*TO DO*:
Of all the lines below, output only those starting at the one with "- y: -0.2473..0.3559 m" and ending at the one with "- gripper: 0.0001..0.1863", both ends included, exactly as written.

*THE DATA*:
------------------------------------------------------------

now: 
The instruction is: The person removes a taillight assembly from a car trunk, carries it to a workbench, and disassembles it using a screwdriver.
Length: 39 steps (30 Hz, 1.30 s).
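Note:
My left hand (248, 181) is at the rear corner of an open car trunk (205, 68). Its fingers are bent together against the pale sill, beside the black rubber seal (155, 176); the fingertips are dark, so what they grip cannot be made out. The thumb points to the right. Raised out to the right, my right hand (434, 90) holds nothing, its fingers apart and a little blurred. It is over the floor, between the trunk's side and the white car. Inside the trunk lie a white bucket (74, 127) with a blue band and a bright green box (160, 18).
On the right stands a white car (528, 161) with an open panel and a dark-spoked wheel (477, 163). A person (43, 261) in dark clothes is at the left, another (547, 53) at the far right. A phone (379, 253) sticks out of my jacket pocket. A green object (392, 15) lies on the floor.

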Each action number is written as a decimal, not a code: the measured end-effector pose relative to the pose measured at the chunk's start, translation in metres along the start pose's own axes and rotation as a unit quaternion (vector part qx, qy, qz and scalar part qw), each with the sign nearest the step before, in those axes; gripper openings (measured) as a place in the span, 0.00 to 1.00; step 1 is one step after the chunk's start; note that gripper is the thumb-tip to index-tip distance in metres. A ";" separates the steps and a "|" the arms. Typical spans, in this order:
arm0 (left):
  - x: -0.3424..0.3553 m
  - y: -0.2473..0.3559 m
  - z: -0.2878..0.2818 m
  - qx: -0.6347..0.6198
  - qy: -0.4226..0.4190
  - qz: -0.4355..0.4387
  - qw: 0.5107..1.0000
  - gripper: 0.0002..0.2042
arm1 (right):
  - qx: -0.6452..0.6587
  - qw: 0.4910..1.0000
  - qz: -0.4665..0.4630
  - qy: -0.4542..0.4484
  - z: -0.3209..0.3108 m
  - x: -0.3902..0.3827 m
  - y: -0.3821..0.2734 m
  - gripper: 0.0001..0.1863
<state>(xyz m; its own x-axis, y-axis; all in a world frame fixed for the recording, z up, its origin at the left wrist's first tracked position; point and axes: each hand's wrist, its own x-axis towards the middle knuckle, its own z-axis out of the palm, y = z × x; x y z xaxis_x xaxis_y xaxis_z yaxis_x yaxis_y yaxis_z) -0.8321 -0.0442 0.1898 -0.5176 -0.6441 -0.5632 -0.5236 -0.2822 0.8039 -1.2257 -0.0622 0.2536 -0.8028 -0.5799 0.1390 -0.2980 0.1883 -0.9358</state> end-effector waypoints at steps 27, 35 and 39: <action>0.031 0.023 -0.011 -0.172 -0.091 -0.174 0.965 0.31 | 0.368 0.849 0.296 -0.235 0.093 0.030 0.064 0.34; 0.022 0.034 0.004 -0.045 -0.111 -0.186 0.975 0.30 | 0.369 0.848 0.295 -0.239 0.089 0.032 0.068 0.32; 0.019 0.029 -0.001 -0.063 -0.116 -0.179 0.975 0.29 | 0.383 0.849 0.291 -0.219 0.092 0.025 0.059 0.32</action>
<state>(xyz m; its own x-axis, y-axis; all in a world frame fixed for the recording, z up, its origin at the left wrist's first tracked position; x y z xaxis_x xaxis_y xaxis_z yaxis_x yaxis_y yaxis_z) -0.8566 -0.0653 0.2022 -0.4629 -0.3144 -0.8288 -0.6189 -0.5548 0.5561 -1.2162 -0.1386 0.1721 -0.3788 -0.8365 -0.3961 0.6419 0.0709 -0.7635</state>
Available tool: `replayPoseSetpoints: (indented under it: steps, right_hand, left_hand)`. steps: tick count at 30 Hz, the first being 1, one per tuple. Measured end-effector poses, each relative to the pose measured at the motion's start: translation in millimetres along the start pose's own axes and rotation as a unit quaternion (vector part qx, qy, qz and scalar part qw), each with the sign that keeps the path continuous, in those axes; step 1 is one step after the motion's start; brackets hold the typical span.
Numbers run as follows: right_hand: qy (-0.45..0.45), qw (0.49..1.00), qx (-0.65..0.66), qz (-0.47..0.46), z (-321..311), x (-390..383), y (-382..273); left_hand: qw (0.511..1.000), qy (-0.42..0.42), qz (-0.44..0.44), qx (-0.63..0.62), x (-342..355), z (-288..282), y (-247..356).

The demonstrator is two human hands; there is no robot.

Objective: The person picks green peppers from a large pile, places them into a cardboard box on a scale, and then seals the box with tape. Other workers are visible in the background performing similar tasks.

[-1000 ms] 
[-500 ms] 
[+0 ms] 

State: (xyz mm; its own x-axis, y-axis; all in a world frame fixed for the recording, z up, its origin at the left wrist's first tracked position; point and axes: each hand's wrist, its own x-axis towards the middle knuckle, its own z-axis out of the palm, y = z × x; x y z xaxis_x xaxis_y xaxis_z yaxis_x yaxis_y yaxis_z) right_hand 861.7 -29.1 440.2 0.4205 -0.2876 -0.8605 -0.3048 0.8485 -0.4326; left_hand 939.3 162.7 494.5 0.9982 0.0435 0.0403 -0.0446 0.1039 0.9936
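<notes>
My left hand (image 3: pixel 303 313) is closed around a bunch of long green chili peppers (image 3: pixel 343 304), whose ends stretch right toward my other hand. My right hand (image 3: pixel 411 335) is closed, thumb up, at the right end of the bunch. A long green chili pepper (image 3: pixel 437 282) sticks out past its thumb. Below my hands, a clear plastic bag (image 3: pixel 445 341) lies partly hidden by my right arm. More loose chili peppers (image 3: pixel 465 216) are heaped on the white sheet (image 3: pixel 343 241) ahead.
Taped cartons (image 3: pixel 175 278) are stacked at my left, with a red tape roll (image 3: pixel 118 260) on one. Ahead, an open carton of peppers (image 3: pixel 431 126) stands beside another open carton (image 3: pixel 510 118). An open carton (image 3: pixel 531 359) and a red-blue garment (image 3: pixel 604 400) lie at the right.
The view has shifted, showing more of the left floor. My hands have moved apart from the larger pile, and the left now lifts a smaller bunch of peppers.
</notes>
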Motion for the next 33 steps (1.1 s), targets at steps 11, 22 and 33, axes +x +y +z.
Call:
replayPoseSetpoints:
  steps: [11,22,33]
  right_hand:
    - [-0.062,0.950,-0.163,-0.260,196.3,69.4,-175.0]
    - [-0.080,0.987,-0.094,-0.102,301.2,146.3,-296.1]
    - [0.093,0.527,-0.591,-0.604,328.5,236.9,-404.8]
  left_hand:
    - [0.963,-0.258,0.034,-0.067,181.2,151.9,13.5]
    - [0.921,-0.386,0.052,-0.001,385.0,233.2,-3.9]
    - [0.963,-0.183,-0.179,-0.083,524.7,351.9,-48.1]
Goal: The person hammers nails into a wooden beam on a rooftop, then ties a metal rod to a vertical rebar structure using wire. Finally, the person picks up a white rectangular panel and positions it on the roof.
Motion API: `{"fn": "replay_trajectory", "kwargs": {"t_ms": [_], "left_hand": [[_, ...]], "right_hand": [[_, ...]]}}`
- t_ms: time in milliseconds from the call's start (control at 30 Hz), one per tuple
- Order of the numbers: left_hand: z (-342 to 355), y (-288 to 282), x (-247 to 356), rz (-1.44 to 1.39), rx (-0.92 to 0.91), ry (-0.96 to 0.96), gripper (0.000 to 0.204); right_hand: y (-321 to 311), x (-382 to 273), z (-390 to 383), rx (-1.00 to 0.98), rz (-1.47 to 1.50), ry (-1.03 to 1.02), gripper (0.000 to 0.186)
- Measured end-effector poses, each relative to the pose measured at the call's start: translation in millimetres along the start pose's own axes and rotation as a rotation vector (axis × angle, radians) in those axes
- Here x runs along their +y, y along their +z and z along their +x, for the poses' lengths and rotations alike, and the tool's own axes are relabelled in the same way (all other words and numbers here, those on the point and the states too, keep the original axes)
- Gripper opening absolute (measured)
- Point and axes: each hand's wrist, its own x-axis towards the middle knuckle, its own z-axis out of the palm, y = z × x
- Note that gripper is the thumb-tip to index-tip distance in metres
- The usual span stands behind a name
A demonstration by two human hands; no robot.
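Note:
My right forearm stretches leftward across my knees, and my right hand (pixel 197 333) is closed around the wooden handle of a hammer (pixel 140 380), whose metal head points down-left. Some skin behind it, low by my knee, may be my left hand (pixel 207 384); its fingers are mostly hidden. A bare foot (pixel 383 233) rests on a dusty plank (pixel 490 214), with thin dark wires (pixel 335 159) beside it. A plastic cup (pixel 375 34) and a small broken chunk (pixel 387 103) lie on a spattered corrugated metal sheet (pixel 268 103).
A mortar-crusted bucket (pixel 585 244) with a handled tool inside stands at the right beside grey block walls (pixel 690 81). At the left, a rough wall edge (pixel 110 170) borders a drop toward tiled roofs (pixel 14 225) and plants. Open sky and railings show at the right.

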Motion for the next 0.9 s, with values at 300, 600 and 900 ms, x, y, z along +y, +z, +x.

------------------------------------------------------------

*YOUR SOLUTION*:
  - y: -0.2473..0.3559 m
  - z: -0.2878..0.2818 m
  - qx: -0.6347..0.6198
  - qy: -0.4226..0.4190
  - qz: -0.4355..0.4387
  - qw: 0.5107..1.0000
  - gripper: 0.0002..0.2042
arm1 (right):
  - qx: -0.6452..0.6587
  - qw: 0.4910..1.0000
  - qz: -0.4665..0.4630
  - qy: -0.4542..0.4484
  - z: -0.3209..0.3108 m
  - x: -0.3902..0.3827 m
  - y: -0.3821..0.2734 m
  - gripper: 0.0001..0.1863

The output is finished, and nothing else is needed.